WORK REQUEST —
In the listing beneath this line, copy exactly the lines starting with the one containing "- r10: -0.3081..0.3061" and going on through the one containing "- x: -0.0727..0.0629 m".

===== DATA EXCERPTS =====

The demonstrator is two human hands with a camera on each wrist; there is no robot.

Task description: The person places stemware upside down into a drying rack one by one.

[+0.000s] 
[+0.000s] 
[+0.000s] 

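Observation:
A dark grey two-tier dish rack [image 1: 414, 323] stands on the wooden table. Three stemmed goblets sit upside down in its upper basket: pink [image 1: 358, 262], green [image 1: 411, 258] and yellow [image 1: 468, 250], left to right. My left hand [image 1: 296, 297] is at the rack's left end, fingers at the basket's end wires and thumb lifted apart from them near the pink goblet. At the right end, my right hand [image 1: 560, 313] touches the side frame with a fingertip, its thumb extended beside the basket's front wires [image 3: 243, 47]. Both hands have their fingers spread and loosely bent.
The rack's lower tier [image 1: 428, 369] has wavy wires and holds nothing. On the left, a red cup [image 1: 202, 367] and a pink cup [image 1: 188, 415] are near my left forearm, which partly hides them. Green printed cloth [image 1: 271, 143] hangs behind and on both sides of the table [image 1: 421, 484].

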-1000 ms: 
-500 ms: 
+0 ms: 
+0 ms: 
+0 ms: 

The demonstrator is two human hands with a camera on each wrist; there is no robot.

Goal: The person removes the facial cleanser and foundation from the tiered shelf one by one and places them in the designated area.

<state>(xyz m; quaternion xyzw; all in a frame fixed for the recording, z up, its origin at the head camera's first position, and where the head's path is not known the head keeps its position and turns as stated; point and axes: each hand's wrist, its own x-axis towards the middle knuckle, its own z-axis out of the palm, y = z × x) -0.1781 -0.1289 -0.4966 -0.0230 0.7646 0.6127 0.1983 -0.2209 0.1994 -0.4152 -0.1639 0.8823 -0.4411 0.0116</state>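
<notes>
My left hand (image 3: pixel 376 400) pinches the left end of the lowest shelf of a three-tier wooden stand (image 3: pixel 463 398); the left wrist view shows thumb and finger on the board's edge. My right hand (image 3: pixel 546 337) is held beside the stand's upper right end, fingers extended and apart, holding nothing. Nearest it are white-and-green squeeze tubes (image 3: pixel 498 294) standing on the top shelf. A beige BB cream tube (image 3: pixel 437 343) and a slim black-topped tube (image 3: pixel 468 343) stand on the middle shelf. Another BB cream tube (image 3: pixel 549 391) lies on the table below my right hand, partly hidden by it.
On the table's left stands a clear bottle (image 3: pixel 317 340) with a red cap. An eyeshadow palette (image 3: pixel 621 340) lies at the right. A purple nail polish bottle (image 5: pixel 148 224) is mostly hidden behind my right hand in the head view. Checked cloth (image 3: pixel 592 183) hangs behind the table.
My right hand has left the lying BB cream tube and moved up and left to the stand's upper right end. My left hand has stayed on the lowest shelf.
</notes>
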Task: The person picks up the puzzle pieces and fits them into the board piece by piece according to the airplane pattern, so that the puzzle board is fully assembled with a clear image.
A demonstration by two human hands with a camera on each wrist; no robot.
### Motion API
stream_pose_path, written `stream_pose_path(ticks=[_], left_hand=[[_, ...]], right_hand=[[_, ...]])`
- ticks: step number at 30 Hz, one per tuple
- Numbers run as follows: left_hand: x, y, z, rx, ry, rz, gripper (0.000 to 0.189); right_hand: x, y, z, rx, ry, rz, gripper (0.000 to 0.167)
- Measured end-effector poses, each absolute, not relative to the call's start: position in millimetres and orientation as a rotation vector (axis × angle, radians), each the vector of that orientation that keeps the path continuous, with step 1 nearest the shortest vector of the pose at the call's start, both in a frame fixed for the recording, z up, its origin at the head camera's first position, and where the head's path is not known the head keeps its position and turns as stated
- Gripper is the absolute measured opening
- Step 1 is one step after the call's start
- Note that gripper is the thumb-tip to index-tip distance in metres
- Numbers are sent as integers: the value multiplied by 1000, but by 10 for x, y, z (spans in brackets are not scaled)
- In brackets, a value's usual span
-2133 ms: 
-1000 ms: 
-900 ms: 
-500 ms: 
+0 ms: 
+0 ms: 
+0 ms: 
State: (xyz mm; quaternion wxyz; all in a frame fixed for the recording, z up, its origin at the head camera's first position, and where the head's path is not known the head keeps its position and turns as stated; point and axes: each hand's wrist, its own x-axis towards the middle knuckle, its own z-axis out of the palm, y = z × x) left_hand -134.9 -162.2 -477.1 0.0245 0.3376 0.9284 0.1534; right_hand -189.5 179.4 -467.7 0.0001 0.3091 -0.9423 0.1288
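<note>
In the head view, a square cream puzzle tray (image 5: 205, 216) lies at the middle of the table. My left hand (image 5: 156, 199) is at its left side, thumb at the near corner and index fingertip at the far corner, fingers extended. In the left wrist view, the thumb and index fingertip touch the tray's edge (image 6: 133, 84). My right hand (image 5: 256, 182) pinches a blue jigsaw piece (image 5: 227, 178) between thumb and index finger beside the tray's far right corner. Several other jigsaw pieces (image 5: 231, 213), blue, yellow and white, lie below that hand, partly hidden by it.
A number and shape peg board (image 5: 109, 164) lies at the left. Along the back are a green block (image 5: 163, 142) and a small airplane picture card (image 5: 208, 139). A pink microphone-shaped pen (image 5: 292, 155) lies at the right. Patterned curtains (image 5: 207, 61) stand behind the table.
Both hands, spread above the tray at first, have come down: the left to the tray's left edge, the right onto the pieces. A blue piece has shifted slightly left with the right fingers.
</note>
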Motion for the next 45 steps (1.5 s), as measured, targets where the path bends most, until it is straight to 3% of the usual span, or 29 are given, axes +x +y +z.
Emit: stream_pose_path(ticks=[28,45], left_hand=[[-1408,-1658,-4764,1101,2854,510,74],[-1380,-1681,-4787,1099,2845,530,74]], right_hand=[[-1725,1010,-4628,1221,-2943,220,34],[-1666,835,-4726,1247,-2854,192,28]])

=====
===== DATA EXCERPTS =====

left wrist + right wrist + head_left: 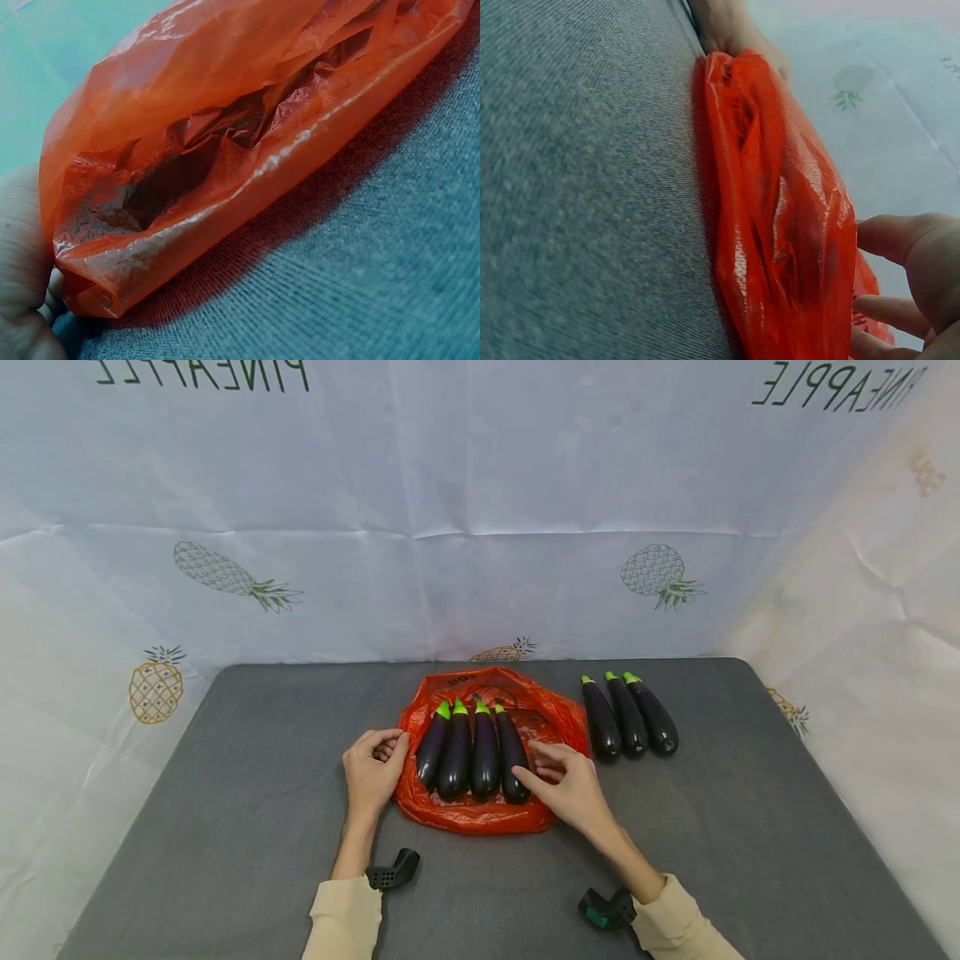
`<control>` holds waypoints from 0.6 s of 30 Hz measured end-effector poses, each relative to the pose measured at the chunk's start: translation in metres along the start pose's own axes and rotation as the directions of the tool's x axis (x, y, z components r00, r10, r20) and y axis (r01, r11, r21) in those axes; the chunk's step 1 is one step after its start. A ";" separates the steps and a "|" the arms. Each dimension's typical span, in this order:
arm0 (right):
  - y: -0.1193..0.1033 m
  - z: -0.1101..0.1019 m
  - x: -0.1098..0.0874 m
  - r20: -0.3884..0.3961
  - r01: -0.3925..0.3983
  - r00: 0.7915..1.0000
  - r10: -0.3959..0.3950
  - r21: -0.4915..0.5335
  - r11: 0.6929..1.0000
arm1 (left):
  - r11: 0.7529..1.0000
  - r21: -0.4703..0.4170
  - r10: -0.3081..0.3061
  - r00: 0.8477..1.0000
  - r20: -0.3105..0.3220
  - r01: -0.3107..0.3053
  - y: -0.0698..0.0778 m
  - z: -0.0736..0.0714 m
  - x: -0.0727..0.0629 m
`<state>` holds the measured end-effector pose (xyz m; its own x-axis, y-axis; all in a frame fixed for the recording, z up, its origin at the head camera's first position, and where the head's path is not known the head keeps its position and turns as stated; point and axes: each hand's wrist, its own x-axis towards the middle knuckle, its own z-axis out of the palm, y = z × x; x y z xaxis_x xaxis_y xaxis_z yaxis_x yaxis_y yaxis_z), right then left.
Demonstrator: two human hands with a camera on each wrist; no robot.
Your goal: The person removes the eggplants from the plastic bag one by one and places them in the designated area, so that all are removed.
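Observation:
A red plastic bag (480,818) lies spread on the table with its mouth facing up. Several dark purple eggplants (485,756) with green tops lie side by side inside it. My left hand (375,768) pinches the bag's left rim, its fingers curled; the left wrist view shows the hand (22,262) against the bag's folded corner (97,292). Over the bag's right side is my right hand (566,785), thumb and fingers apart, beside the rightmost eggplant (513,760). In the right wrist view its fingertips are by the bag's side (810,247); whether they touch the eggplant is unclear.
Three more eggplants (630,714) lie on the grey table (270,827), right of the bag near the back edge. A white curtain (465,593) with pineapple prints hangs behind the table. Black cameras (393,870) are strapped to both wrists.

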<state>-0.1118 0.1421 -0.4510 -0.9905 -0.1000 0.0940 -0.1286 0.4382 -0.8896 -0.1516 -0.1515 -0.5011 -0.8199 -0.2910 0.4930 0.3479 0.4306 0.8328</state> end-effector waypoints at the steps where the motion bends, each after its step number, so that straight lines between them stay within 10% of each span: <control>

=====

EXERCISE RESULT —
  - r10: -0.3081..0.3061
  - r00: 0.8477..1.0000
  - r20: -0.3105..0.3220
  - r01: -0.3107..0.3053
  - y: -0.0698..0.0778 m
  - z: -0.0736..0.0714 m
  - x: -0.0727..0.0629 m

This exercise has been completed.